Fu subito evidente il fake. David Lambert, studioso di arte rupestre inviato dal NPWS, osservando i bordi netti delle incisioni e la mancanza di muschi e licheni, parlò di una realizzazione non più vecchia di 12 mesi. Fu perfino interpellato un egittologo, il prof. Naguib Kanawati della Macquarie Univesity di Sidney – come, più recentemente, il collega Boyo Ockinga -, che ovviamente rilevò solo simboli sparsi senza senso, a eccezione di un paio di nomi di faraoni, Cheope e Snefru, inscritti in cartigli quadrati (foto a sinistra). Che poi, a voler fare i pignoli, il verso delle titolature non coincide con quello dei nomi e, inoltre, il nomen “figlio di Ra” (sul cartiglio di destra) non era ancora in uso.

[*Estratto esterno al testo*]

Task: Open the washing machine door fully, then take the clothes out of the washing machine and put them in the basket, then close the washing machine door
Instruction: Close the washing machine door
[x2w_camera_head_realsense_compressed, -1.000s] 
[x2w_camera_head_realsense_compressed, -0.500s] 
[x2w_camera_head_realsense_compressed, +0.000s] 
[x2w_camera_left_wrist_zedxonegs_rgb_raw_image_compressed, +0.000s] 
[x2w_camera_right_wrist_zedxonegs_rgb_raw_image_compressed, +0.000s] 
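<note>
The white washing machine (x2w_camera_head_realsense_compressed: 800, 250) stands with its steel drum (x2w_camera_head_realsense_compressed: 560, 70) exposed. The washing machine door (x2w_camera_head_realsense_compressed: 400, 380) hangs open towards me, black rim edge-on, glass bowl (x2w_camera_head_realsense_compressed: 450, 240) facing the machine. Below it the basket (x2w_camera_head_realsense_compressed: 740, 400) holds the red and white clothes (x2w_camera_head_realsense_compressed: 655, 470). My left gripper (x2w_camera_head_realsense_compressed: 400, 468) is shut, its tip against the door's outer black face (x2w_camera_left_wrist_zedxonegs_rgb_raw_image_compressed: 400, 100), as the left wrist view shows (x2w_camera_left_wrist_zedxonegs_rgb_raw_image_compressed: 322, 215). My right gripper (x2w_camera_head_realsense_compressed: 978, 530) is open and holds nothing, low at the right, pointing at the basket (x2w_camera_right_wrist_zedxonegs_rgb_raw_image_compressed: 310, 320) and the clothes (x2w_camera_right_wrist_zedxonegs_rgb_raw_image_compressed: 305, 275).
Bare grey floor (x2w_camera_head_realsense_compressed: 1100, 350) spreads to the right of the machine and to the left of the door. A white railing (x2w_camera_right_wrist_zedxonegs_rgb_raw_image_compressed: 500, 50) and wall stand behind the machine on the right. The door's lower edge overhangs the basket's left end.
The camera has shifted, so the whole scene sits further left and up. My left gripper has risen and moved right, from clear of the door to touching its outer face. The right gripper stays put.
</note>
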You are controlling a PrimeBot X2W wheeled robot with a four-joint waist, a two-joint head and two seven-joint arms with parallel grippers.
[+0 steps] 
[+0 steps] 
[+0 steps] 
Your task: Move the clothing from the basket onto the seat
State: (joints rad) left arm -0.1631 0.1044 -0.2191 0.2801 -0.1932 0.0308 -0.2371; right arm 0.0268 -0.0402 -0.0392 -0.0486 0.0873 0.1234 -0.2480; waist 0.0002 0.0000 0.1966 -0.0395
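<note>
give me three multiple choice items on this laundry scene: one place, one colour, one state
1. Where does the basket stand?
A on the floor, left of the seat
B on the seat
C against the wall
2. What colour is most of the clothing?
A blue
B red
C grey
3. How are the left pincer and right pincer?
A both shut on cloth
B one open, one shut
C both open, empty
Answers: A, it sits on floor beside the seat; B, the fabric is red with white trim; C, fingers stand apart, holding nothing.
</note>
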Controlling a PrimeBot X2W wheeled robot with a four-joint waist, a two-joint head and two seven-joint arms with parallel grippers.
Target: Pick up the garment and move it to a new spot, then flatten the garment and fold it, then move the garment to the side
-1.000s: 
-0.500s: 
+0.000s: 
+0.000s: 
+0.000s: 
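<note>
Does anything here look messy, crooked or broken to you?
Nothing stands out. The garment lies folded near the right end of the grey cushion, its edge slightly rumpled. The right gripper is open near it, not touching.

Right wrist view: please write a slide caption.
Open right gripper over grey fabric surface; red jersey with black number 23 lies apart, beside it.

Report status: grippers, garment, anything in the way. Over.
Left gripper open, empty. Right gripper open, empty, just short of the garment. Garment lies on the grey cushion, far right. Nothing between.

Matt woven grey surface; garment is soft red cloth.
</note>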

Si tratta, quindi, di un insieme di segni, alcuni dei quali anche inventati, posizionati senza nemmeno rispettarne la scala di grandezza. L’origine dovrebbe attestarsi alla prima metà degli anni ’70, ma alcuni geroglifici furono aggiunti successivamente. Tuttavia, non si conosce l’autore/gli autori: si è parlato di disegni fatti da reduci della I guerra mondiale, di uno scherzo di una radio locale o di studenti in gita, ma è probabile che sia stato proprio l’anziano, con problemi mentali, fermato nel 1984. Purtroppo, sul web continuano a circolare false traduzioni di presunti esperti, come un certo Ray Johnson confuso con Raymond W. Johnson, lui sì vero egittologo – direttore dell’Epigraphic Survey dell’Oriental Institute di Chicago – che, per questa omonimia, è stato costretto a smentire il suo coinvolgimento nella vicenda.